Não obstante este recuo, A. Vicente sustenta que o preço aplicado nas transações e para as viagens interilhas de mercadorias é muito baixo. Faz inclusive uma comparação entre os preços praticados para o transporte de mercadorias para as localidades da Baía das Gatas, São Pedro e mesmo Lazareto com os para Santo Antão, para mostrar que este é mais barato. No entanto, diz, face ao impacto do aumento brutal, é necessário suspender a aplicação das novas tarifas para melhor compreender a métrica do funcionamento desta linha. “Por uma questão de justiça social entre as empresas, com orientação do PM, decidimos suspender a aplicação e criar uma novo plano tarifário nacional”, anunciou. 

As partes têm agora um prazo máximo de dois meses, de acordo com o ministro do Mar, para se encontrar uma solução para equilibrar a necessidade em termos de transportes marítimos interilhas com a sustentabilidade, como também garantir que os operadores que usam os barcos para fazer o transporte de mercadorias não tenham demasiados prejuízos. Entretanto, apesar de fazer mea-culpa por conta desta situação, o ministro do Mar debita alguma responsabilidade aos ruídos criados que, afirma, são parte de uma comunicação que não funcionou totalmente. Esclarece ainda que a nova tabela em nenhum momento foi aplicada. Mesmo assim, provocou ruídos. Reconhece ainda que não se deve fazer reformas estruturais em meio a ruídos e, principalmente, contra a vontade dos próprios operadores económicos. “É preciso equilíbrio e o diaáogo é a melhor solução”

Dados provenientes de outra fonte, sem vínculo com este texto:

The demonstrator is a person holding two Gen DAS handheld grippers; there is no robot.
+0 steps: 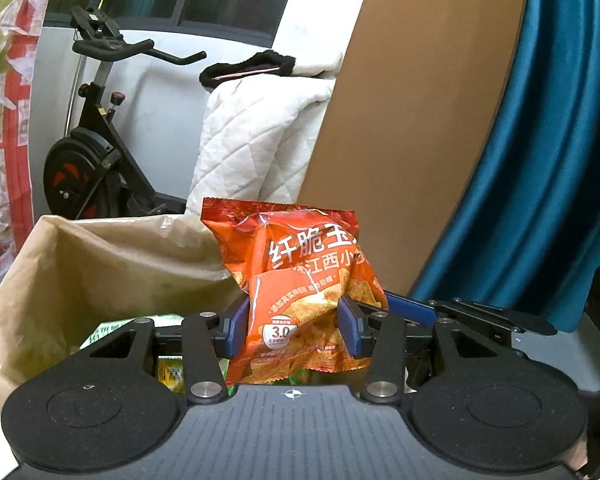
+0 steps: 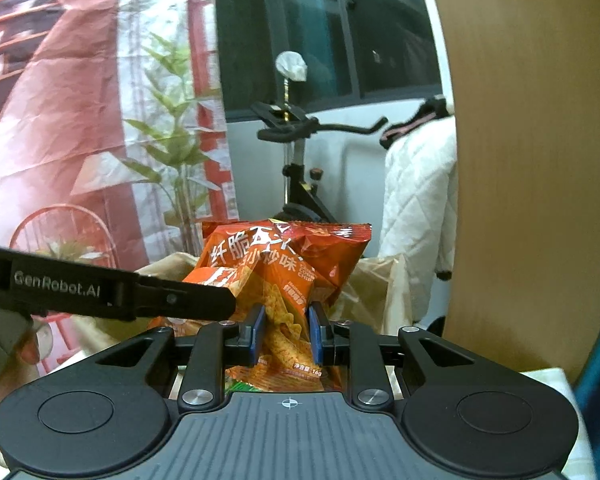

Os condutores de Santo Antão, recorda-se, realizaram na última sexta-feira uma manifestação pacífica à entrada do cais do Porto Novo e negaram viajar para São Vicente no navio Chiquinho, pertencente a concessionária Cabo Verde Interilhas, por causa dos preços das passagens, que aumentaram de 5.400 para 15.200 escudos. Por causa deste “braço-de-ferro”, que prometia continuar, o navio realizou pelo menos duas viagens entre as duas ilhas vazio, o que terá contribuído para este recuo.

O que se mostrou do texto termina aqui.